Sans saluer, il lâcha :
— Hé, vieux, lève-toi. Le café ferme.
Le vieil homme leva lentement les yeux et répondit calmement :
— Le café est ouvert jusqu’à dix heures. Il n’est que midi.
— J’ai dit que ça ferme. Lève-toi vite ou…
— Ou quoi ? — l’interrompit le vieil homme, sans hausser le ton.
L’homme grimaça, serra le poing et se pencha vers lui :
— Tu vas regretter.
Mais le vieil homme resta impassible. Il continua de manger son repas, prenant une bouchée de son burger, buvant un peu d’eau, comme si rien ne se passait.
La provocation ne fit qu’attiser la colère de l’homme. D’un coup sec, il frappa sur la table : la vaisselle trembla. Puis il attrapa une bouteille et la renversa sur la tête du vieil homme.
Un silence lourd s’abattit sur le café. Tous les clients se figèrent, les fourchettes en l’air.

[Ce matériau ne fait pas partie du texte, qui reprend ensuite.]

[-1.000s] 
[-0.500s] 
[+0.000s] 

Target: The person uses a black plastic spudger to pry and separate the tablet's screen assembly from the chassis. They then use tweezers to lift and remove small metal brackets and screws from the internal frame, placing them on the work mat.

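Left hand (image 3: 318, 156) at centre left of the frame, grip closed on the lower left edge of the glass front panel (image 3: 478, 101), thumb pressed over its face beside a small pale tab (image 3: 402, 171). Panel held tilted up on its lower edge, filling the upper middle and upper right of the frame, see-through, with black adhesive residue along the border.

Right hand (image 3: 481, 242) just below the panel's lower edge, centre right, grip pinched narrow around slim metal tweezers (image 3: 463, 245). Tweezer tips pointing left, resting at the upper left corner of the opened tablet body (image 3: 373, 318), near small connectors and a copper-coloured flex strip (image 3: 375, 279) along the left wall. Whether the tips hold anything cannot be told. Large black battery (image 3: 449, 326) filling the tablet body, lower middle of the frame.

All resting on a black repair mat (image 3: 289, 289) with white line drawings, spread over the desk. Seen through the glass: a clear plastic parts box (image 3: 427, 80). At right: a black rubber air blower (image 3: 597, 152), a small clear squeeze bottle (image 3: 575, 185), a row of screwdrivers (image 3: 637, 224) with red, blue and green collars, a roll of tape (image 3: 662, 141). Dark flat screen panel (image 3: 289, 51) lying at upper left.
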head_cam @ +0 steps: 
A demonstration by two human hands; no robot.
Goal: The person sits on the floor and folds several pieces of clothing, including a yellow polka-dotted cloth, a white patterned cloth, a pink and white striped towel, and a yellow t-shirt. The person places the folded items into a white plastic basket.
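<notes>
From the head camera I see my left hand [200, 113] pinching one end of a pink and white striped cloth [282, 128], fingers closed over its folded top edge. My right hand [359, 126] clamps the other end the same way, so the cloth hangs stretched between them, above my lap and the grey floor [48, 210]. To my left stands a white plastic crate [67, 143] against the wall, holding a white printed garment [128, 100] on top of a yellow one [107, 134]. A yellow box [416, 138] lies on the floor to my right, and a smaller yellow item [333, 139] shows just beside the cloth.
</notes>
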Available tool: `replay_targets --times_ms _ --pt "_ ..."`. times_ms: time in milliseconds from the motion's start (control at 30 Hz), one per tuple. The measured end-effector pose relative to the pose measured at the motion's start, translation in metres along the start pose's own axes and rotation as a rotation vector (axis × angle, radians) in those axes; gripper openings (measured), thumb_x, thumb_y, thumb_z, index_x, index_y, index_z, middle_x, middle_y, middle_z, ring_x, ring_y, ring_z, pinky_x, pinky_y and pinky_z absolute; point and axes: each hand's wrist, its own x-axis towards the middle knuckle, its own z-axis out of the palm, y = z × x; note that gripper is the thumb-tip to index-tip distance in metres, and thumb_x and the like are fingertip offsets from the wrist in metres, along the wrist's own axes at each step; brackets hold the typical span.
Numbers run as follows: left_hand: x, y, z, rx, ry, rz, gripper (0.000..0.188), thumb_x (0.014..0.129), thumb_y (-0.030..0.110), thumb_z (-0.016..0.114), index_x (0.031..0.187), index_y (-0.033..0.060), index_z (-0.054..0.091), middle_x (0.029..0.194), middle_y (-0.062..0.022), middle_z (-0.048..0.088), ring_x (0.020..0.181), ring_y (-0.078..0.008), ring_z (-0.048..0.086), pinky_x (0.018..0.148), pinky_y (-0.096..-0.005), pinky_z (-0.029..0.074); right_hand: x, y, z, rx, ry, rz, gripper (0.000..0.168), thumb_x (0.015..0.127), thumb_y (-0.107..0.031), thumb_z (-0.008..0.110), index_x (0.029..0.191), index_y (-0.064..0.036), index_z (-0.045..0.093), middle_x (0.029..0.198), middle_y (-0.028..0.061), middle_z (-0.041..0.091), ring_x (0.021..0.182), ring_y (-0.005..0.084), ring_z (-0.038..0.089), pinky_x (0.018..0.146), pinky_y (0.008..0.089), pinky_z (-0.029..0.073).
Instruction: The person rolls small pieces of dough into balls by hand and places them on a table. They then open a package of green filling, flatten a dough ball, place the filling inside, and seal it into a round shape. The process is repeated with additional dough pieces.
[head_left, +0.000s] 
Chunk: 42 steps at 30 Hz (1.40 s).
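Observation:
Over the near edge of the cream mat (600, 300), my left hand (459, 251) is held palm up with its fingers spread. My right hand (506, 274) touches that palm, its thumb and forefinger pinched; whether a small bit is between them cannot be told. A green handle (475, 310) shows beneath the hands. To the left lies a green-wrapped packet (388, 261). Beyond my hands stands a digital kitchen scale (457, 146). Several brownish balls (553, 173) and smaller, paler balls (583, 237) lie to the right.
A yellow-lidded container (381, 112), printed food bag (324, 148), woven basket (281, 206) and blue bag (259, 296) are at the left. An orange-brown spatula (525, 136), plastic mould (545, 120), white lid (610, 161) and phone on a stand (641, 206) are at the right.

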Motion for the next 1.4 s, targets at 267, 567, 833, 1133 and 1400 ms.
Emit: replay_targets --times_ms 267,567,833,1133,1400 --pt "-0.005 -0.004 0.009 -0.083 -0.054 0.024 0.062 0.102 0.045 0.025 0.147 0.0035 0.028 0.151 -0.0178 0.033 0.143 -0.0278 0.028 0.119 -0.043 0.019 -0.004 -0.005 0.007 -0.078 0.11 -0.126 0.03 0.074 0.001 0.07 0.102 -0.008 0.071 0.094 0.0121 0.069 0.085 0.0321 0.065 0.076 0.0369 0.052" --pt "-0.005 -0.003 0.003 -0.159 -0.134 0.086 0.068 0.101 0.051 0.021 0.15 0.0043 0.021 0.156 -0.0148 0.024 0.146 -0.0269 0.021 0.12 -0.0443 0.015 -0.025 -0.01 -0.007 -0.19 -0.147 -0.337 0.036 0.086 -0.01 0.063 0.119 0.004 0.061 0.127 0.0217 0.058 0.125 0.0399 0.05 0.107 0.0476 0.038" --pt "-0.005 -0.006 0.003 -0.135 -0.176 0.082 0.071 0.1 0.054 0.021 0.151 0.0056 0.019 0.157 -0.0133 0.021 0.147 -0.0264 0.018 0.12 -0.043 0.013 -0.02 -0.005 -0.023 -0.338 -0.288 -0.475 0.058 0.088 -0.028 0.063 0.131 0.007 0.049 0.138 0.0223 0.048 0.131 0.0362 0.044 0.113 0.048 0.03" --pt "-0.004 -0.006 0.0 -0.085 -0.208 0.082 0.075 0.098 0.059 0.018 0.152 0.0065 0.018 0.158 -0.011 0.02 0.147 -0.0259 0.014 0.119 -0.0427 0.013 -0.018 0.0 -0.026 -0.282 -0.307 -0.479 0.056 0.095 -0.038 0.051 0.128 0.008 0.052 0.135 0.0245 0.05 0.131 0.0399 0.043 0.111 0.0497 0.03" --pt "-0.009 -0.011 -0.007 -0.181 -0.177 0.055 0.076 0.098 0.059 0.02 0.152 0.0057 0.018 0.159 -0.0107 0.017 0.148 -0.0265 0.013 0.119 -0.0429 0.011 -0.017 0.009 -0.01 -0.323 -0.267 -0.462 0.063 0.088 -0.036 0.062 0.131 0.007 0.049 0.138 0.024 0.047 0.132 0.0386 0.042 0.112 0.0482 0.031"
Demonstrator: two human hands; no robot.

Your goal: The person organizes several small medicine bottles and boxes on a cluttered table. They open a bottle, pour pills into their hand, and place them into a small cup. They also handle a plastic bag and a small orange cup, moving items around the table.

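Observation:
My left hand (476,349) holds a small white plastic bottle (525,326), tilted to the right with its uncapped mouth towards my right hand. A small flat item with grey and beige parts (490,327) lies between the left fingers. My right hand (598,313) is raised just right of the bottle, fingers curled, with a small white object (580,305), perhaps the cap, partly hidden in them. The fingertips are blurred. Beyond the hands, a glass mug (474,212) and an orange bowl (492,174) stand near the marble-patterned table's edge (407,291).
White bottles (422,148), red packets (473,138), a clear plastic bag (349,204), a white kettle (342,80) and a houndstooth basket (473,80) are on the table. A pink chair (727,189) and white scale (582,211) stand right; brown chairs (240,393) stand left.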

Le vieil homme resta assis. L’eau ruisselait sur son visage et ses vêtements, mais il ne broncha pas. Lentement, il prit une serviette, s’essuya le visage et les mains, tapota ses lèvres, comme si rien d’inhabituel ne s’était produit.
— On dirait que tu n’as que des muscles et pas de cervelle, — dit-il calmement. — Très bien, je vais t’expliquer autrement.
En un éclair, tout se déroula trop vite pour que l’homme comprenne. Le vieil homme se leva et, d’un coup précis, frappa l’homme au ventre. La surprise le fit se plier en deux, incapable de réagir. Un second coup, cette fois avec le pied, le fit tomber au sol.
Le café devint silencieux.
L’homme s’assit à nouveau, redressa ses vêtements et ajouta tranquillement :
— On ne se comporte pas ainsi avec les personnes âgées, et on ne prend rien par la force aux autres.
Il fit une pause, regarda l’homme à terre et poursuivit calmement :
— Je vais finir mon repas et libérer la table dans une demi-heure. Tu peux attendre… ou partir. Tu as compris ?
L’homme se releva difficilement et hocha rapidement la tête, sans plus de morgue :
— Oui… compris.
À cet instant, il devint évident pour tous qui détenait véritablement la force.